Getting Data In

Why is inputs.conf not indexing /var/log/messages?

alfredoh14
Engager

Hello,

I have a odd issue which seems to have been resolved but I would like to know the root cause of this issue.
I inherited a splunk configuration with one of the stanza entries in inputs.conf being:
[monitor:///var/log/messages*]
sourcetype=syslog
index = os
disabled = 0

When I perform a ls -l on /var/log/messages* I get the below:
-rw-------. 1 root root 7520499 Sep 23 07:15 messages
-rw-------. 1 root root 4795535 Aug 28 01:45 messages-20220828
-rw-------. 1 root root 6636499 Sep 4 01:42 messages-20220904
...

When I do a spl search on any of the possible sources, since the stanza uses "*", I get no results except for the source=messages.
I do not get results for the source=messages-20220828
(even if I extend the earliest=-365d).

When the rsyslog executed and rotated the messages log file this past week, at about 2 am on saturday, splunk stopped indexing the messages log file.
the messages log file kept being populated by linux so that side seems to be working as expected.
the last log entry splunk recorded was:
_time = 2022-09-18 01:46:40
_raw = Sep 18 01:46:40 ba-dev-web rsyslogd: [origin software="rsyslogd" swVersion="8.24.0-57.el7_9.3" x-pid="1899" x-info="http://www.rsyslog.com"] rsyslogd was HUPed

I restarted the splunkforwarder on the server with the issue and this fix the issue and splunk started indexing the messages log entries again.

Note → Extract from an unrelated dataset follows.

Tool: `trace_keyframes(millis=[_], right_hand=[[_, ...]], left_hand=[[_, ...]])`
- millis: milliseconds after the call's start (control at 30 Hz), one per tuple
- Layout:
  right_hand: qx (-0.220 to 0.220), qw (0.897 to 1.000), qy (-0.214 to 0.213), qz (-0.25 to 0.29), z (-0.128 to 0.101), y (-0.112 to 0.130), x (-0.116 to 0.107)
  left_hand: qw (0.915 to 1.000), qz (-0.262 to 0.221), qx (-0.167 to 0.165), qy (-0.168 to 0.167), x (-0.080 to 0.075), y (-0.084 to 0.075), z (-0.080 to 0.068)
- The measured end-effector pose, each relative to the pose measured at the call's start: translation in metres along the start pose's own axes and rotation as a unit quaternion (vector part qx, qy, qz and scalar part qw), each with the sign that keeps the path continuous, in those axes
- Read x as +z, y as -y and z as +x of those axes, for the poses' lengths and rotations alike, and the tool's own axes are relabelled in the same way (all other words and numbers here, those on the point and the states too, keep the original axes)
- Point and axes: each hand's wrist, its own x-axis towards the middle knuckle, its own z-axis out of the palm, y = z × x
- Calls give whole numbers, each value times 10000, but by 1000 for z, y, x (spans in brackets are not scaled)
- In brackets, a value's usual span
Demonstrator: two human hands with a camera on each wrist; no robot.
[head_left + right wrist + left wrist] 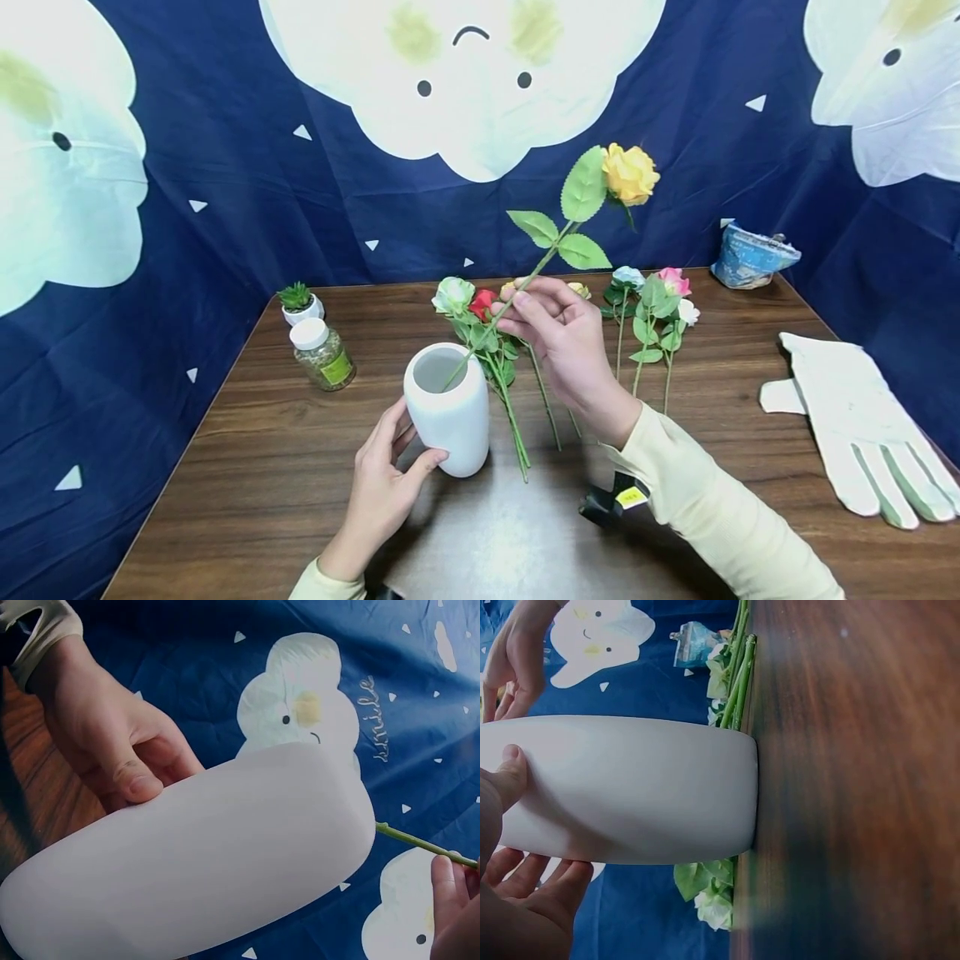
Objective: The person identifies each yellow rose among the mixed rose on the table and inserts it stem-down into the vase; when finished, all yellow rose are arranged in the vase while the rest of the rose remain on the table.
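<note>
A white vase (pixel 456 433) stands upright on the wooden table, and my left hand (pixel 386 479) holds its side, thumb in front and fingers around the left. In the left wrist view, the base of the vase (pixel 667 795) meets the tabletop. Above and right of it, my right hand (pixel 570 354) pinches the green stem of a yellow rose (pixel 630 175). The rose slants up to the right, with its bloom high and the lower stem end inside the vase mouth. The right wrist view shows the stem (pixel 412 841) at the vase's rim, between vase and fingers.
Loose artificial roses lie behind the vase, including a pale green rose (pixel 453 296), a red rose (pixel 482 304) and a pink rose (pixel 674 282). A white-lidded jar (pixel 326 360) and a potted succulent (pixel 302 307) stand left. At right are white gloves (pixel 855 417) and a blue pouch (pixel 752 257).
</note>
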Motion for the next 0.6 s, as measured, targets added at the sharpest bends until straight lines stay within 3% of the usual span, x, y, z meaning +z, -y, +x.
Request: trace_keyframes(millis=[600], right_hand=[[141,9976,422,-535,6,-8,12]], left_hand=[[10000,-38,-12,21,1,-1,1]])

To attempt to create a permanent solution to this issue because restarting the forwarder manually is not a adequate solution for this issue I created the below stanza:
[monitor:///var/log/messages]
index = test
disabled = 0


I do not believe I need the "*" because
1) messages* sources are not being indexed by splunk, so why use "*". (only source=messages).
2) we do not need to index messages backup log files.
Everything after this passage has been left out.